Le fragment de Londres représente une partie des vêtements des deux personnages présents sur le panneau d'origine. À la gauche de Marie-Madeleine on distingue la robe rouge d'un personnage qui semble être à genoux. Le personnage et son vêtement, et l'arrière-plan dans une moindre mesure, correspondent à saint Jean l’Évangéliste agenouillé[22]. Derrière Marie-Madeleine un homme debout vêtu d'un habit bleu et rouge, tenant un chapelet dans sa main droite[25] et une canne dans sa main gauche. Un panneau exposé au Museu Calouste Gulbenkian de Lisbonne représente une tête qui a été identifiée comme étant celle de saint Joseph ; et les vêtements et l'arrière-plan coïncident avec le panneau de Londres[22].

Photographie en noir et blanc des années 1930 montrant le panneau avant qu'il ne soit nettoyé[26]. Les raisons qui ont motivé la découpe du panneau et l'ajout d'une couche foncée restent inconnues.

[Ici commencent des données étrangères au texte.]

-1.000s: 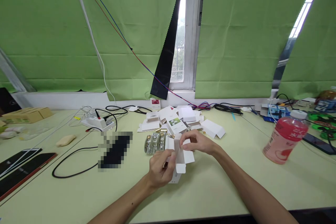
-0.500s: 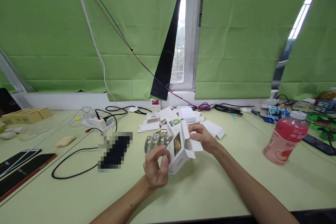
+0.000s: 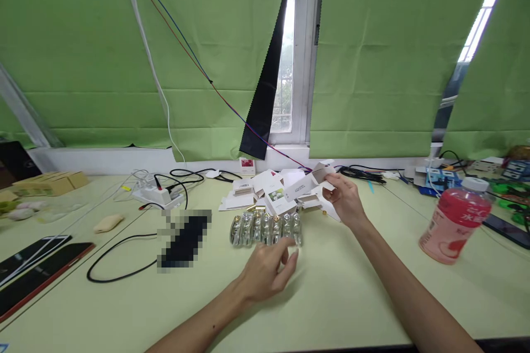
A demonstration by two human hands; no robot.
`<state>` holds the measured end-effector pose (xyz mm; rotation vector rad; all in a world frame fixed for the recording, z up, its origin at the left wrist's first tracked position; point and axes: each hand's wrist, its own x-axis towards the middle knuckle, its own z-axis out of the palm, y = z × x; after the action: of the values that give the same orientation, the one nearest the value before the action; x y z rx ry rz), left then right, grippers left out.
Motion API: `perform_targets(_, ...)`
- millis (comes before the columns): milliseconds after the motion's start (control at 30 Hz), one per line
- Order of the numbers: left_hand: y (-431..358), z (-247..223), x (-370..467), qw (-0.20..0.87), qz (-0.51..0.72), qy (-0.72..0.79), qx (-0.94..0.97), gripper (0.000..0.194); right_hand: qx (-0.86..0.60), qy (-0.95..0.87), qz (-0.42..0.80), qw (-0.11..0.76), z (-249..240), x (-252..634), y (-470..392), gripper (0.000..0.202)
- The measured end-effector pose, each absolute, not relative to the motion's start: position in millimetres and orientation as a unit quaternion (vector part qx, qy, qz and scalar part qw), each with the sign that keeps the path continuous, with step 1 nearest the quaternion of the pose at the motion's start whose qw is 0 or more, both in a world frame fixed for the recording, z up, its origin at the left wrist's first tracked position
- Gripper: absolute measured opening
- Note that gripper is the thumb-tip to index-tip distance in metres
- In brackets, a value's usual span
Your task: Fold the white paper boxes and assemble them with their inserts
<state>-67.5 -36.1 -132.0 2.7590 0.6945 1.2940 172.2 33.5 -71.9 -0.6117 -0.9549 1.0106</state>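
One small white cardboard box (image 3: 298, 188), flaps open, is up in the right hand (image 3: 345, 198), pinched between thumb and fingers, right over the heap of white cardboard boxes (image 3: 279, 203)! Just nearer the person, a row of shiny, clear-wrapped pieces (image 3: 266, 227) lines the pale green table (image 3: 331, 292). The left hand (image 3: 269, 270) hovers at its near edge, empty, thumb and curled forefinger apart. Well off to the right, a pink plastic bottle (image 3: 453, 226) with a white cap.

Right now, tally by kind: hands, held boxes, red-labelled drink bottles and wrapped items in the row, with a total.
Hands: 2 (left hand, right hand)
Held white box: 1
Drink bottle: 1
Wrapped items: 7
Total: 11
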Motion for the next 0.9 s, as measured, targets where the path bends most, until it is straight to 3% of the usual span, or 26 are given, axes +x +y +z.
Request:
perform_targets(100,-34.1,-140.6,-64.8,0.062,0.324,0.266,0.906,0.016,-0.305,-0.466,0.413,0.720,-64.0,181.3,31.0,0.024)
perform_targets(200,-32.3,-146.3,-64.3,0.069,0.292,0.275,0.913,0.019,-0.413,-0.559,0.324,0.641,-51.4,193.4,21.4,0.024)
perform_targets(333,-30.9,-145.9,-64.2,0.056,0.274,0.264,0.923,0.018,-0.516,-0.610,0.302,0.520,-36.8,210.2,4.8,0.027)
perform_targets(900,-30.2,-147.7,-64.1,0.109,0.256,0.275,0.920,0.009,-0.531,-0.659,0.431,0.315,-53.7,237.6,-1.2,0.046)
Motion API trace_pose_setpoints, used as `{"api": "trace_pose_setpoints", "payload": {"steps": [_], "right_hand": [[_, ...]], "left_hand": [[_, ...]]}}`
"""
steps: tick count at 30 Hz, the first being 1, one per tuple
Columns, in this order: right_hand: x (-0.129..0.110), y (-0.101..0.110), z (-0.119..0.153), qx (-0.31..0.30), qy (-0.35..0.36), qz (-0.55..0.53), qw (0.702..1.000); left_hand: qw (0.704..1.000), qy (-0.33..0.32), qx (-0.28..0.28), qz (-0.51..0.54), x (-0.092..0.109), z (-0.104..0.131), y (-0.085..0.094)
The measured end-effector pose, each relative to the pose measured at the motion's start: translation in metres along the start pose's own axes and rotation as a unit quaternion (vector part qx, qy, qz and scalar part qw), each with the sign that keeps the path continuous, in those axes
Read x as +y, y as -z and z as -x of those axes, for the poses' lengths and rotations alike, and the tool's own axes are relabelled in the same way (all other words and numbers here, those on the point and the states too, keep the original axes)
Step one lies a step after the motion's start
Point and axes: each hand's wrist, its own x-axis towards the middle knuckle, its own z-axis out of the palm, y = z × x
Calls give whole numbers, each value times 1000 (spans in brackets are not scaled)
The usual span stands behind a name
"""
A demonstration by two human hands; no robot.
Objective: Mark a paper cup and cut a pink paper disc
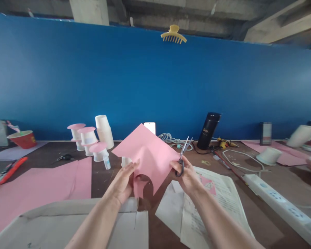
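Note:
A sheet of pink paper (152, 157) with a rounded cut-out at its lower edge is held up over the table. My left hand (123, 180) pinches its lower left part, thumb on top. At the sheet's right corner, my right hand (188, 175) is closed around a pair of scissors (181, 165) by the dark handles and also touches the paper. The scissor blades point up and stand slightly apart, beside the sheet. Behind the paper's left edge, a white paper cup (125, 161) is partly hidden.
At left stand paper cups with pink discs (87, 138), stacked cups (104, 133), a small bottle (107, 161) and pink sheets (52, 180). Cardboard (59, 224) and printed paper (223, 204) lie in front. At right are a black flask (209, 131) and a power strip (277, 197).

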Motion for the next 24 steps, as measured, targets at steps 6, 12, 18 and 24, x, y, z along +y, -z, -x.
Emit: {"api": "trace_pose_setpoints", "payload": {"steps": [6, 12, 18, 24], "right_hand": [[-2, -3, 4, 6, 9, 68, 998], [6, -18, 17, -109, -76, 148, 980], [10, -29, 27, -159, -74, 193, 965], [14, -25, 22, -125, -39, 165, 977]], "left_hand": [[997, -38, 60, 17, 0, -5, 4], [980, -126, 135, 76, 8, -14, 15], [971, -160, 168, 65, 10, -13, 14], [971, -162, 170, 54, 9, -13, 16]]}}
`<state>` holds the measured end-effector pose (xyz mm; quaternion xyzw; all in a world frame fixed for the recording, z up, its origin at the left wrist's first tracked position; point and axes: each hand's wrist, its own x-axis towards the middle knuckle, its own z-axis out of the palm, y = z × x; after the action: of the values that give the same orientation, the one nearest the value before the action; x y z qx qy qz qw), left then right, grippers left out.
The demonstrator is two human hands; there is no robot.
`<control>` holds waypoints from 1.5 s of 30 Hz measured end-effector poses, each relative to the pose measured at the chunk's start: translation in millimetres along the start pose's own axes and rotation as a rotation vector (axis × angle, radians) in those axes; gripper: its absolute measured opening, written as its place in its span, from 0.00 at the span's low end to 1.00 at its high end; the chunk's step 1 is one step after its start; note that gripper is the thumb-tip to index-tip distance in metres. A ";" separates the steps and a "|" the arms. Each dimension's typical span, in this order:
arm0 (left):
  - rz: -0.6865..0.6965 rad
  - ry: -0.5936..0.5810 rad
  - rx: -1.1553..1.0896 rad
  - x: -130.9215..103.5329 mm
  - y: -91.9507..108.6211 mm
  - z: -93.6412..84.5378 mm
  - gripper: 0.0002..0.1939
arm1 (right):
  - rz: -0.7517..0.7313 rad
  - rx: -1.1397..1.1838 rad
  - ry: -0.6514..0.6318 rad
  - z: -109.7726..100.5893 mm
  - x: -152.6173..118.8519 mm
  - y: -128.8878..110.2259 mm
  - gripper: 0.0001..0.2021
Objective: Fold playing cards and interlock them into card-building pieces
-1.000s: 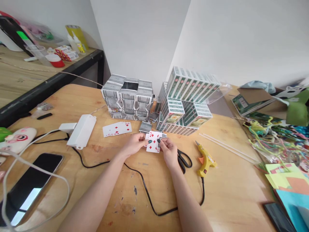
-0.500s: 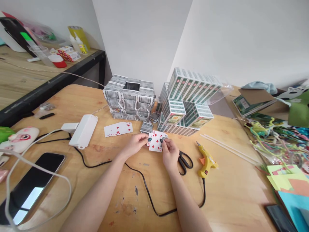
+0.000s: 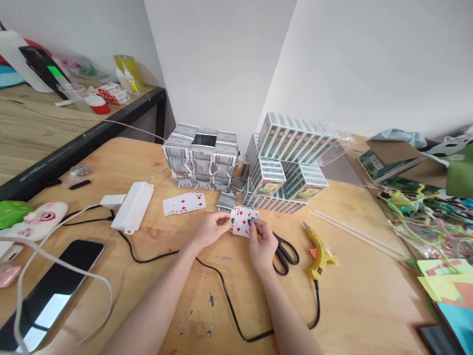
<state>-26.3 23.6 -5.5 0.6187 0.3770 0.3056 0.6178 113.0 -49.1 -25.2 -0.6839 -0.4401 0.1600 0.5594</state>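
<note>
A few overlapping playing cards (image 3: 241, 223), a five of diamonds on top, are held between both hands near the middle of the table. My left hand (image 3: 214, 228) pinches their left edge, and my right hand (image 3: 263, 239) grips the right side. Just behind them lies a small grey-patterned card piece (image 3: 226, 201). To the left, a fanned row of red diamond cards (image 3: 184, 203) rests face up. A hollow structure of grey-patterned folded cards (image 3: 201, 160) stands behind. Black scissors (image 3: 286, 254) lie beside my right hand.
Stacked green-and-white card boxes (image 3: 291, 143) stand behind to the right. A yellow glue gun (image 3: 321, 256), its black cord and white sticks (image 3: 354, 233) lie right. A white power strip (image 3: 133, 207), phone (image 3: 55, 291) and cables are left; colourful yarn (image 3: 428, 222) is at far right.
The camera view has shifted slightly, so everything appears a little lower. Both hands still hold the cards, and my left fingertips are now more hidden at the cards' left edge.
</note>
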 end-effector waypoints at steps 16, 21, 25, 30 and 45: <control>0.212 0.208 0.535 -7.4 2.6 11.1 0.09 | -0.163 -0.382 -0.034 11.8 -18.9 -13.9 0.14; 0.272 0.285 0.688 -12.6 2.0 22.2 0.12 | -0.261 -0.493 -0.033 22.0 -32.9 -18.3 0.17; 0.263 0.323 0.545 -10.9 -1.4 19.6 0.13 | -0.178 -0.390 -0.026 19.9 -28.3 -20.1 0.15; 0.223 0.328 0.407 -7.0 -0.8 10.3 0.14 | -0.141 -0.245 -0.080 14.4 -13.6 -17.0 0.13; 0.265 0.410 0.541 -6.0 -11.1 12.8 0.16 | -0.293 -0.333 -0.112 18.7 -19.8 -12.5 0.14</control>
<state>-19.7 11.2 -16.6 0.7291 0.4767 0.3899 0.2985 83.3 -53.0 -25.4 -0.6856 -0.5855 0.0397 0.4308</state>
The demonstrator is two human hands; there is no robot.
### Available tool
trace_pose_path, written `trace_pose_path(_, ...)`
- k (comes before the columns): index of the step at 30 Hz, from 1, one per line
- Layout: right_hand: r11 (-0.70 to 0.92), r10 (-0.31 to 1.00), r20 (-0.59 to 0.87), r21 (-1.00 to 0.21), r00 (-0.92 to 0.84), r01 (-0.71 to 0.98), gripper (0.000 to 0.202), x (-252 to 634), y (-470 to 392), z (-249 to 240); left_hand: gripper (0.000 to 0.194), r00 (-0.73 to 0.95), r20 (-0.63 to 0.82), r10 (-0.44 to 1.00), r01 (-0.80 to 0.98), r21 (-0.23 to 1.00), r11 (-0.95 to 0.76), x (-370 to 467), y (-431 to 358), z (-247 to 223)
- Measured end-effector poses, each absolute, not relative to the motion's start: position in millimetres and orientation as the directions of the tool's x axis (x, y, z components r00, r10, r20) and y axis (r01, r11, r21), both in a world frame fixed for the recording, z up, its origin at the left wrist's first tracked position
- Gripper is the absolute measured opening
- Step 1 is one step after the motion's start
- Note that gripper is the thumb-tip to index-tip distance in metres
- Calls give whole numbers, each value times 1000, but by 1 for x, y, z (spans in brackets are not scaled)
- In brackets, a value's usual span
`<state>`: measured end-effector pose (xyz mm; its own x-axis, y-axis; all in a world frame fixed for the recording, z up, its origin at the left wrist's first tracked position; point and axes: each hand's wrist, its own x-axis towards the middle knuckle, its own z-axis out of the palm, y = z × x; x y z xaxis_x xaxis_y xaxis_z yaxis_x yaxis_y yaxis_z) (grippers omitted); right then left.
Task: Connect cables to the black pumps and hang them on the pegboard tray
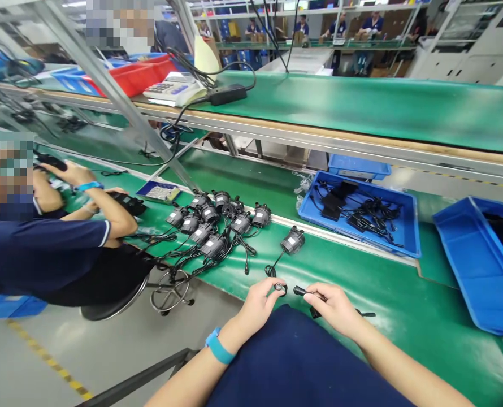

Il existe un autre petit panneau à Lisbonne avec une tête féminine, richement ou royalement vêtue, qui apparaît pour la première fois en 1907 avec le panneau de Joseph qui font alors partie de l’inventaire de la collection de Léo Nardus à Suresnes. Le personnage féminin pourrait représenter sainte Catherine d’Alexandrie et, aussi bien d’après l’angle de ses vêtements et en partant du fait que la rivière derrière elle est parallèle à celle qui figure à l’extérieur dans le panneau de Londres, il est possible de supposer qu’elle était à genoux[27]. Dans le dessin de Stockholm, ce personnage n’apparaît pas, ou seules des traces de sa robe. Le panneau de Joseph offre lui aussi une vue sur le monde extérieur à travers la même fenêtre que celle qui se trouve dans le panneau de Marie-Madeleine ; si l’on suppose que le personnage féminin dans le deuxième panneau de Lisbonne est agenouillé, alors les arbres - que l’on voit au-dessus du plan d’eau situé derrière elle - doivent être alignés avec ceux qui figurent sur le panneau de Londres[23]. Certains historiens de l’art, parmi lesquels Martin Davies (en) et John Ward[28], ont mis du temps à reconnaître que le panneau de sainte Catherine faisait partie du retable, bien qu’il soit sans aucun doute de Van der Weyden ou d’un de ses élèves contemporains. Les preuves contre cette attribution incluent le fait que l’encadrement de la fenêtre à la gauche de la sainte du Museu Gulbenkian est simple, alors que celui à côté de saint Joseph est chanfreiné. Une telle incohérence dans une seule et même œuvre de Van der Weyden est inhabituelle. Les panels sont de même épaisseur (1,3 cm) et de taille quasi identiques ; le panneau de Sainte Catherine mesure 18,6 × 21,7 cm, celui de Saint Joseph 18,2 × 21 cm[29].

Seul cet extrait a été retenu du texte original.